• [TASK PROMPT]: Could you return all of the data exactly as given?

• [DATASET CONTENT]:
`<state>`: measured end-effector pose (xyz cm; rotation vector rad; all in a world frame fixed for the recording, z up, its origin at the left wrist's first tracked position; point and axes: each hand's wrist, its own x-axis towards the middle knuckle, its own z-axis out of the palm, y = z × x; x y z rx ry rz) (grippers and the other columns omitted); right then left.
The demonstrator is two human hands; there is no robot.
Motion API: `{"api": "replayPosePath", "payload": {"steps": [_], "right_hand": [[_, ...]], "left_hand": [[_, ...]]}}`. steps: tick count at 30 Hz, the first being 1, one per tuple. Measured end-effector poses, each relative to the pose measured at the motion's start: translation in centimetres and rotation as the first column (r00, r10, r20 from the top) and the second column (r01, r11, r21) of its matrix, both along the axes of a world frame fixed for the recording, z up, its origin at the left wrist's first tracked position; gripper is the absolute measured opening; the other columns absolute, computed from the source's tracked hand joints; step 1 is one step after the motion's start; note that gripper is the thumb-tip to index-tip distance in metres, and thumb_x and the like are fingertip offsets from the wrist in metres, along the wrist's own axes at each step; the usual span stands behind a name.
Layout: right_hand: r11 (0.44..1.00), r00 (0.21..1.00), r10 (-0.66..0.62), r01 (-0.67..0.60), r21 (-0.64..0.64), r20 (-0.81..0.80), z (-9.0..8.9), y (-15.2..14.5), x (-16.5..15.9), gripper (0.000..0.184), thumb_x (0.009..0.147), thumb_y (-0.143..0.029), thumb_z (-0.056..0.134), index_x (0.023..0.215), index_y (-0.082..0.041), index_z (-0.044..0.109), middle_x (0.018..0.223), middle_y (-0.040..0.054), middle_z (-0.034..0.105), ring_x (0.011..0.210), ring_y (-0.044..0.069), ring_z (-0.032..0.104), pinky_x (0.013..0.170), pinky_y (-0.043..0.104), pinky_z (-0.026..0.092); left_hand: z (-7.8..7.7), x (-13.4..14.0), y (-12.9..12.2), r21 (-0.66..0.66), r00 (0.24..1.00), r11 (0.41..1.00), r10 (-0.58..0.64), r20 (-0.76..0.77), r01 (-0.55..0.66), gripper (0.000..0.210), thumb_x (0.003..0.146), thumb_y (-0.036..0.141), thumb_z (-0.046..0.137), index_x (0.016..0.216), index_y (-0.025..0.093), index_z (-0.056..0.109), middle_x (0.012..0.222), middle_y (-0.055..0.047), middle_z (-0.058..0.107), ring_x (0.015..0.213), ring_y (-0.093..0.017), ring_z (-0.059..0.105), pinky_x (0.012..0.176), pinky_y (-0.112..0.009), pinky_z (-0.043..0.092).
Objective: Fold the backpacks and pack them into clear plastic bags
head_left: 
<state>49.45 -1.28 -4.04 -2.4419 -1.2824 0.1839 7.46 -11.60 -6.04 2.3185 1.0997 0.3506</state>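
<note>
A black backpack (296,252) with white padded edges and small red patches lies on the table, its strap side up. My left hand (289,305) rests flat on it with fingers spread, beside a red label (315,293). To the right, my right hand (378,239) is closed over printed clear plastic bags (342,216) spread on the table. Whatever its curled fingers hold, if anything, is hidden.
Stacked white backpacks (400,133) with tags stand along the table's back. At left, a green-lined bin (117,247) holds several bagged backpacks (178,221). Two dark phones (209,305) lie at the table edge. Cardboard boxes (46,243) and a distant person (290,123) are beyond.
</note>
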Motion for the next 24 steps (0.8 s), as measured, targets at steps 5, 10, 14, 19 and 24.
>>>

• [SOLUTION BELOW]:
`<state>`: measured end-effector pose (xyz cm; rotation vector rad; all in a world frame fixed for the recording, z up, its origin at the left wrist's first tracked position; point and axes: each hand's wrist, its own x-axis towards the middle knuckle, its own z-axis out of the palm, y = z × x; x y z rx ry rz) (grippers and the other columns omitted); right then left.
The demonstrator is two human hands; there is no robot.
Motion API: `{"api": "replayPosePath", "payload": {"steps": [_], "right_hand": [[_, ...]], "left_hand": [[_, ...]]}}`. steps: tick count at 30 Hz, the first being 1, one per tuple. Measured end-effector poses, each relative to the pose measured at the motion's start: translation in centimetres and rotation as the first column (r00, r10, r20 from the top) and the second column (r01, r11, r21) of its matrix, both along the axes of a world frame fixed for the recording, z up, its origin at the left wrist's first tracked position; gripper is the absolute measured opening; the other columns absolute, computed from the source's tracked hand joints; step 1 is one step after the motion's start; note that gripper is the thumb-tip to index-tip distance in metres, and thumb_x and the like are fingertip offsets from the wrist in metres, along the wrist's own axes at each step; the usual span stands behind a name.
Layout: right_hand: r11 (0.44..1.00), r00 (0.21..1.00), r10 (-0.66..0.62), r01 (-0.67..0.60), r21 (-0.64..0.64), r20 (-0.81..0.80), z (-9.0..8.9), y (-15.2..14.5), x (-16.5..15.9), gripper (0.000..0.184), thumb_x (0.009..0.147), thumb_y (-0.143..0.029), thumb_z (-0.056..0.134), index_x (0.023..0.215), index_y (-0.082..0.041), index_z (-0.044..0.109), middle_x (0.018..0.223), middle_y (-0.040..0.054), middle_z (-0.034..0.105), ring_x (0.011..0.210), ring_y (-0.044..0.069), ring_z (-0.032..0.104), pinky_x (0.013..0.170), pinky_y (-0.043..0.104), pinky_z (-0.026..0.092); left_hand: z (-7.8..7.7), x (-13.4..14.0), y (-12.9..12.2), r21 (-0.66..0.66), r00 (0.24..1.00), r11 (0.41..1.00), r10 (-0.58..0.64), r20 (-0.76..0.77), r01 (-0.55..0.66), gripper (0.000..0.210), thumb_x (0.003..0.146), thumb_y (-0.036..0.141), thumb_z (-0.046..0.137), index_x (0.016..0.216), index_y (-0.025..0.093), index_z (-0.056..0.109), middle_x (0.012..0.222), middle_y (-0.055..0.047), middle_z (-0.058..0.107), ring_x (0.015..0.213), ring_y (-0.093..0.017), ring_z (-0.059..0.105), pinky_x (0.012..0.176), pinky_y (-0.112..0.009), pinky_z (-0.043..0.092).
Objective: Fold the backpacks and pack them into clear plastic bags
head_left: 
<state>49.45 -1.28 -4.04 -2.4419 -1.2824 0.1839 7.46 -11.60 -6.04 2.3185 1.0997 0.3506</state>
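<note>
A black backpack (296,252) with white padded edges and small red patches lies on the table, its strap side up. My left hand (289,305) rests flat on it with fingers spread, beside a red label (315,293). To the right, my right hand (378,239) is closed over printed clear plastic bags (342,216) spread on the table. Whatever its curled fingers hold, if anything, is hidden.
Stacked white backpacks (400,133) with tags stand along the table's back. At left, a green-lined bin (117,247) holds several bagged backpacks (178,221). Two dark phones (209,305) lie at the table edge. Cardboard boxes (46,243) and a distant person (290,123) are beyond.
</note>
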Motion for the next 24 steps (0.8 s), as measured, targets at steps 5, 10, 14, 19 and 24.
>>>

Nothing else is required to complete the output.